§ Work to be completed
Beginning with the line containing "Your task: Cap" and ending at the last line of the data, set down every line exactly, leaving out all pictures.

Records drawn from a dataset:

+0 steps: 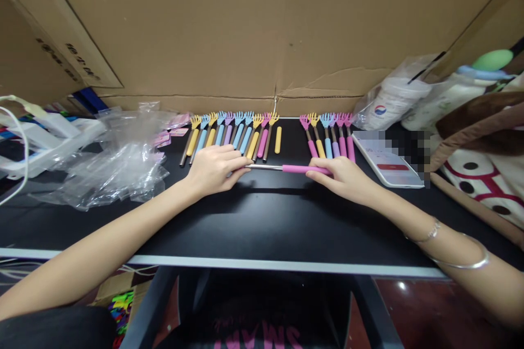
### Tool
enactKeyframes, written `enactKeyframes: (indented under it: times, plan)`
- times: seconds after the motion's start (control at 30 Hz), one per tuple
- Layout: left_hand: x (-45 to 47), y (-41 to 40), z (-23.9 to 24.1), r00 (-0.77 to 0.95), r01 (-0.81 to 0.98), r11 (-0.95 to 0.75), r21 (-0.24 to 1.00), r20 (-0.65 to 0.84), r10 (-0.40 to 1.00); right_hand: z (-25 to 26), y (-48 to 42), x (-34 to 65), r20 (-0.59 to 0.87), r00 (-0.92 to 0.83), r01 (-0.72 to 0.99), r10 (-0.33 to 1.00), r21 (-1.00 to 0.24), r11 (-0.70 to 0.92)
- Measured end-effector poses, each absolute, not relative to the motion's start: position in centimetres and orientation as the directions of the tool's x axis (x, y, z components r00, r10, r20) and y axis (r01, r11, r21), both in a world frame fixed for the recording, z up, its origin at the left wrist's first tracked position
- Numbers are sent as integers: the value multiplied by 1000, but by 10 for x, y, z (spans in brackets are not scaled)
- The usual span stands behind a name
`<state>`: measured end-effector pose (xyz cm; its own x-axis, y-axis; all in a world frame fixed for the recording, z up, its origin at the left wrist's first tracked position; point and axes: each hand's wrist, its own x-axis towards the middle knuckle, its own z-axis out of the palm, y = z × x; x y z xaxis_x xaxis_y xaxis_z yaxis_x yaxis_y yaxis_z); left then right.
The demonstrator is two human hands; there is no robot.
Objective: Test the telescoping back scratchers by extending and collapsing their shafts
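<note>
A back scratcher with a pink handle (298,169) and a metal rod lies crosswise above the black table (254,223), held at both ends. My left hand (215,169) is closed around the claw end, which its fingers hide. My right hand (341,177) pinches the pink grip. Behind my left hand lies a row of several scratchers (229,133) with yellow, blue, purple and pink grips. A smaller row (329,133) lies behind my right hand.
Crumpled clear plastic bags (123,161) pile at the left, with pink cards (172,128) beside them. A phone (387,161) rests right of the small row. Bagged cups (393,98) and a plush item (483,158) crowd the right. Cardboard (262,27) walls the back.
</note>
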<state>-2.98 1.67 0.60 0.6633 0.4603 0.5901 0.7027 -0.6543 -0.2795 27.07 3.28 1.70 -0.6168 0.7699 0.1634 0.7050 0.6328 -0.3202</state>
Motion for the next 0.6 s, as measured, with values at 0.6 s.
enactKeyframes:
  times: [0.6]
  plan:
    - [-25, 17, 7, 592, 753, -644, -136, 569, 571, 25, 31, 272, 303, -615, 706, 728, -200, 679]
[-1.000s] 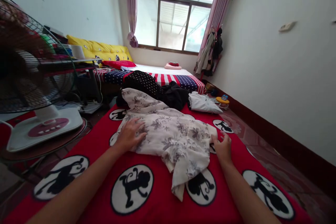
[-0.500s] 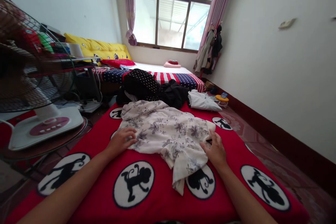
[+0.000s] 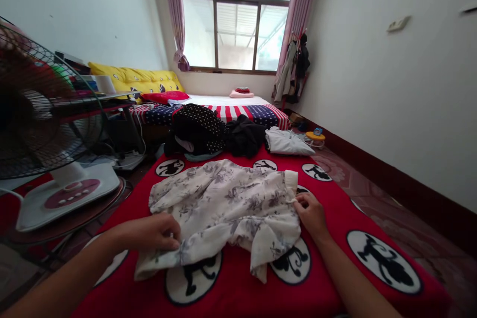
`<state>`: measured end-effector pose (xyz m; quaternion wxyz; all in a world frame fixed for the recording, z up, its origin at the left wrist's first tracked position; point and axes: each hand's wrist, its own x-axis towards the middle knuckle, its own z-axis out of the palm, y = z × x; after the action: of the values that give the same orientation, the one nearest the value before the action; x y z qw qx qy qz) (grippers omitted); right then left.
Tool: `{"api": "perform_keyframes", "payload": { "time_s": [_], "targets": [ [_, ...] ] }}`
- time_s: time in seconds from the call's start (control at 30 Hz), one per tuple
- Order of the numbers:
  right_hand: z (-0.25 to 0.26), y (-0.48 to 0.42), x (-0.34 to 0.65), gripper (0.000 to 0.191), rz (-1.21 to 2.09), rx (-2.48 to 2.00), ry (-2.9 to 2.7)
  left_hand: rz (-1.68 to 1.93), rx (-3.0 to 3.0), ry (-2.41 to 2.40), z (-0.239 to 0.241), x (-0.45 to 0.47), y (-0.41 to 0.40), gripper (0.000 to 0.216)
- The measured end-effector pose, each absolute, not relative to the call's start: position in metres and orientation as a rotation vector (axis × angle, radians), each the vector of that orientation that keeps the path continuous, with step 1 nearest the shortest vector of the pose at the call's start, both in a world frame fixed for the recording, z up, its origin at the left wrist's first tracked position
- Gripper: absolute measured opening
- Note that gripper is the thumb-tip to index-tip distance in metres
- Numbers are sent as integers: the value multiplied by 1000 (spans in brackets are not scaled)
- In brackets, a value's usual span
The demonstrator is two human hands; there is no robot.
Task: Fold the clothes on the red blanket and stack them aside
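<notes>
Left hand (image 3: 152,232) and right hand (image 3: 311,213) pinch a cream, grey-flowered cloth garment (image 3: 227,201).
Palms down, left fingers closed on its near-left hem, right fingertips on its right edge; it lies long-ways left to right on the red monkey-print fleece blanket (image 3: 335,194).

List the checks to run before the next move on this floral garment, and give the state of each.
1. Left hand grips the garment at its near left edge: ok.
2. Right hand pinches its right edge: ok.
3. Garment lies smooth: not ok, the near side is bunched and a flap trails.
4. Garment apart from the dark pile: ok.
5. Blanket flat beneath: ok.
6. Nothing caught under the garment: cannot tell.
</notes>
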<state>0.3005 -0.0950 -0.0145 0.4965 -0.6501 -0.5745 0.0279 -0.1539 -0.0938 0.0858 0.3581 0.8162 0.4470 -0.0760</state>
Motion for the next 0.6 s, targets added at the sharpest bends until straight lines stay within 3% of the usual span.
{"api": "perform_keyframes", "payload": {
  "time_s": [0.1, 0.33, 0.6],
  "targets": [
    [-10, -100, 298, 16, 162, -1587, -1276, -202, 1927, 1116, 90, -138, -90, 32],
    [0, -115, 306, 14, 153, -1489, -841, 730, 2250, 1016, 60, -52, -50, 31],
    [-6, -124, 342, 14, 61, -1416, -540, 724, 2703, 1047, -7, -14, -42, 46]
  ]
}}
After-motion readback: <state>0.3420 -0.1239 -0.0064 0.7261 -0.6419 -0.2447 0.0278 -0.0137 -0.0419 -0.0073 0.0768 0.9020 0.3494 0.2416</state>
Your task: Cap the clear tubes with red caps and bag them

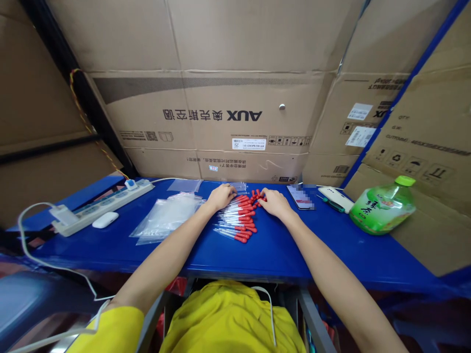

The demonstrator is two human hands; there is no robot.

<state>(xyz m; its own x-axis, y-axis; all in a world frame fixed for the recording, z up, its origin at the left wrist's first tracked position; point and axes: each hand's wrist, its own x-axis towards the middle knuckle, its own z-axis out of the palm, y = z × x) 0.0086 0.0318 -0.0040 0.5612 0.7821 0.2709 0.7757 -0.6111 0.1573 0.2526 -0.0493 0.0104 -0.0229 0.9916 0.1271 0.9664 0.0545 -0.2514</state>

§ Response box
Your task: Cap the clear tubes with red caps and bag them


The demonstrator is two human hands; there is no robot.

<state>(xyz m; its own x-axis, y-axis; all in a world frame fixed for the recording, z up, its origin at the left wrist's first tracked position; point and axes: each hand's wrist, its own x-axis towards the middle knuckle, its own z-axis out of the palm, y = z × x) 0.0086 0.0318 -0.0040 0.5612 0.7821 0.2709 0.7757 -0.6111 0.1573 0.2526 -0.0493 0.0104 -0.0229 0.9916 0.1271 0.9664 0.0545 -0.2514</state>

What the exercise asked for is now done.